━━━━━ Available data

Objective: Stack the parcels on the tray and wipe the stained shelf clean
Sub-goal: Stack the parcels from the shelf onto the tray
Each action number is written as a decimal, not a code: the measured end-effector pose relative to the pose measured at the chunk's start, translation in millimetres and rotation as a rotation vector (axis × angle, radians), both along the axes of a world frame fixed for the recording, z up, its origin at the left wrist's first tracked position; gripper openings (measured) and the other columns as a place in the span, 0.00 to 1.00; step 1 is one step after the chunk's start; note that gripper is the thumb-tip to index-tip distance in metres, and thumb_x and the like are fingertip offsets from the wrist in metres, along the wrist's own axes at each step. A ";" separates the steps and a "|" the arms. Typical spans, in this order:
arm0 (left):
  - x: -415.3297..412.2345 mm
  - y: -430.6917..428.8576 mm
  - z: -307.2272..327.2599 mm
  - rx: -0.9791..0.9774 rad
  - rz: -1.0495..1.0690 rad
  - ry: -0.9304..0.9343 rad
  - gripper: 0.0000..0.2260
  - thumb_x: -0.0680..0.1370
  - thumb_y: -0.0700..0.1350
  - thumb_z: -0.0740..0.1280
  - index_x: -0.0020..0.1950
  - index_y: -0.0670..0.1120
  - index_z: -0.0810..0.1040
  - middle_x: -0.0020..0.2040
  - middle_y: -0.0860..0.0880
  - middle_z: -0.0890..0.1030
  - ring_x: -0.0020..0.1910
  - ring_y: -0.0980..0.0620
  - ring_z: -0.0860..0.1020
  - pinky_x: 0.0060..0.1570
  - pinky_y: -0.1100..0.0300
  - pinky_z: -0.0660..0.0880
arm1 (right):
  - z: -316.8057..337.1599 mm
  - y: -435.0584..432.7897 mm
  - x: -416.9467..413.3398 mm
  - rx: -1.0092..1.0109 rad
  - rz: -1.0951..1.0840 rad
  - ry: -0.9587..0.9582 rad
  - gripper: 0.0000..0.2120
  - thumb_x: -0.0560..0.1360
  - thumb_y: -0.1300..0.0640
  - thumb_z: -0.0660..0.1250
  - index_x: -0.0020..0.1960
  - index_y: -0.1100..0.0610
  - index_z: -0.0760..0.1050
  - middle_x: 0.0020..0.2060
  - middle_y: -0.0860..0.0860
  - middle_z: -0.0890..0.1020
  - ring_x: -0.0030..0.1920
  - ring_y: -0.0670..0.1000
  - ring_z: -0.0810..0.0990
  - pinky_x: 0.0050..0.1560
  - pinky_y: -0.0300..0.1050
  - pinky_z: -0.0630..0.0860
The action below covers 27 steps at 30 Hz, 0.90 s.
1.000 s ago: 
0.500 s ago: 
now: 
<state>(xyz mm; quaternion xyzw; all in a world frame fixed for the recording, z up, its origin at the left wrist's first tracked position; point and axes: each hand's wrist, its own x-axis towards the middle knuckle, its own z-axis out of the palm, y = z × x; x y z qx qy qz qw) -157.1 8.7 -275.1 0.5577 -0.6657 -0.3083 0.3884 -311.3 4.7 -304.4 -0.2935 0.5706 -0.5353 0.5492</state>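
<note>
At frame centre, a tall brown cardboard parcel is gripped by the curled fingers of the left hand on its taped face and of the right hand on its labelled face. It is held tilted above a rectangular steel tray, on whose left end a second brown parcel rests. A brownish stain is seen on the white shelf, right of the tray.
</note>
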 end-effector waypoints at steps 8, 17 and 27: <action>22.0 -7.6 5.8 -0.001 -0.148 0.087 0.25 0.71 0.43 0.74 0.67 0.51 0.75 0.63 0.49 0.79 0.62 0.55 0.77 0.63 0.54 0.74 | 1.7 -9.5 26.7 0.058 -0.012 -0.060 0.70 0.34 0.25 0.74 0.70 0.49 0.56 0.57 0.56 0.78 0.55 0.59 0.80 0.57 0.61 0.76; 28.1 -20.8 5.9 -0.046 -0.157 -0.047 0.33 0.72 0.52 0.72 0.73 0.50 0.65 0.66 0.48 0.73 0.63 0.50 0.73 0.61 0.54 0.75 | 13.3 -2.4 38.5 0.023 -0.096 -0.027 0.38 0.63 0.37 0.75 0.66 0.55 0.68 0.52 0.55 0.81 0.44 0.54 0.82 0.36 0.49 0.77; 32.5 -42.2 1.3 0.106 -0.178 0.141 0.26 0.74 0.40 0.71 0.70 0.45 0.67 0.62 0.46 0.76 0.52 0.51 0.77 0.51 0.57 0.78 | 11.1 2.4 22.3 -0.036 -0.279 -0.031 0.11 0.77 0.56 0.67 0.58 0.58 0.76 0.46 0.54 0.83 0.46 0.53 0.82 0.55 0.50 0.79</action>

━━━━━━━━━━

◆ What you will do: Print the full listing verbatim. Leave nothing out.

◆ Exercise output:
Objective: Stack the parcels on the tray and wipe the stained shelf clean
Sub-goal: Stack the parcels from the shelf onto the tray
Each action number is written as a decimal, not a code: the measured end-effector pose relative to the pose measured at the chunk's start, translation in millimetres and rotation as a rotation vector (axis × angle, radians), both along the axes of a world frame fixed for the recording, z up, its origin at the left wrist's first tracked position; gripper openings (measured) and the other columns as a place in the span, 0.00 to 1.00; step 1 is one step after the chunk's start; note that gripper is the thumb-tip to index-tip distance in metres, and thumb_x and the like are fingertip offsets from the wrist in metres, along the wrist's own axes at each step. A ";" separates the steps and a "|" the arms. Typical spans, in this order:
arm0 (left):
  - x: -415.3297..412.2345 mm
  - y: -430.6917..428.8576 mm
  - z: -307.2272..327.2599 mm
  - rx: -0.9791..0.9774 rad
  - rz: -1.0495..1.0690 rad
  - ry: -0.9304..0.9343 rad
  - gripper: 0.0000..0.2260
  - thumb_x: -0.0680..0.1370
  - thumb_y: -0.0700..0.1350
  - thumb_z: -0.0740..0.1280
  - index_x: -0.0020..0.1950
  - index_y: -0.0670..0.1120
  - index_z: -0.0810..0.1040
  - middle_x: -0.0020..0.2040
  - middle_y: -0.0860..0.0880
  - middle_z: -0.0890..0.1030
  - ring_x: -0.0020..0.1910
  - ring_y: -0.0980..0.0620
  - ring_z: -0.0860..0.1020
  - pinky_x: 0.0060..0.1570
  - pinky_y: -0.1100..0.0300
  - pinky_z: -0.0660..0.0880
arm1 (right):
  - z: -316.8057..337.1599 mm
  - y: -435.0584..432.7897 mm
  - x: -416.9467..413.3398 mm
  - rx: -1.0092..1.0109 rad
  - rz: -1.0951..1.0840 rad
  - ry: -0.9587..0.9582 rad
  - gripper: 0.0000..0.2120
  - thumb_x: -0.0560..0.1360
  - thumb_y: -0.1300..0.0640
  - thumb_z: -0.0660..0.1250
  - index_x: -0.0020..0.1960
  - index_y: -0.1100..0.0610
  - index_z: -0.0760..0.1050
  - middle_x: 0.0020..0.2060
  - middle_y: -0.0860..0.0860
  - middle_z: -0.0890..0.1020
  - ring_x: -0.0030..0.1920
  - ring_y: -0.0670..0.1000
  - ring_z: -0.0810..0.0990
  - pinky_x: 0.0050..0.1560
  - pinky_y: -0.0300..0.1050
  - pinky_z: -0.0630..0.0860
The action below covers 27 steps at 30 Hz, 0.90 s.
1.000 s ago: 
0.500 s ago: 
now: 
<state>(xyz mm; quaternion xyzw; all in a world frame fixed for the recording, z up, its origin at the left wrist's first tracked position; point and axes: each hand's wrist, its own x-axis towards the middle knuckle, its own z-axis out of the palm, y = z × x; x y z qx qy qz qw) -157.1 8.7 -275.1 0.5577 -0.6657 -0.3083 0.3884 -311.3 4.7 -304.4 -0.2935 0.5706 -0.5353 0.5492</state>
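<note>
At frame centre, a tall brown cardboard parcel is gripped by the curled fingers of the left hand on its taped face and of the right hand on its labelled face. It is held tilted above a rectangular steel tray, on whose left end a second brown parcel rests. A brownish stain is seen on the white shelf, right of the tray.
</note>
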 end-effector waypoints at steps 8, 17 and 27: <action>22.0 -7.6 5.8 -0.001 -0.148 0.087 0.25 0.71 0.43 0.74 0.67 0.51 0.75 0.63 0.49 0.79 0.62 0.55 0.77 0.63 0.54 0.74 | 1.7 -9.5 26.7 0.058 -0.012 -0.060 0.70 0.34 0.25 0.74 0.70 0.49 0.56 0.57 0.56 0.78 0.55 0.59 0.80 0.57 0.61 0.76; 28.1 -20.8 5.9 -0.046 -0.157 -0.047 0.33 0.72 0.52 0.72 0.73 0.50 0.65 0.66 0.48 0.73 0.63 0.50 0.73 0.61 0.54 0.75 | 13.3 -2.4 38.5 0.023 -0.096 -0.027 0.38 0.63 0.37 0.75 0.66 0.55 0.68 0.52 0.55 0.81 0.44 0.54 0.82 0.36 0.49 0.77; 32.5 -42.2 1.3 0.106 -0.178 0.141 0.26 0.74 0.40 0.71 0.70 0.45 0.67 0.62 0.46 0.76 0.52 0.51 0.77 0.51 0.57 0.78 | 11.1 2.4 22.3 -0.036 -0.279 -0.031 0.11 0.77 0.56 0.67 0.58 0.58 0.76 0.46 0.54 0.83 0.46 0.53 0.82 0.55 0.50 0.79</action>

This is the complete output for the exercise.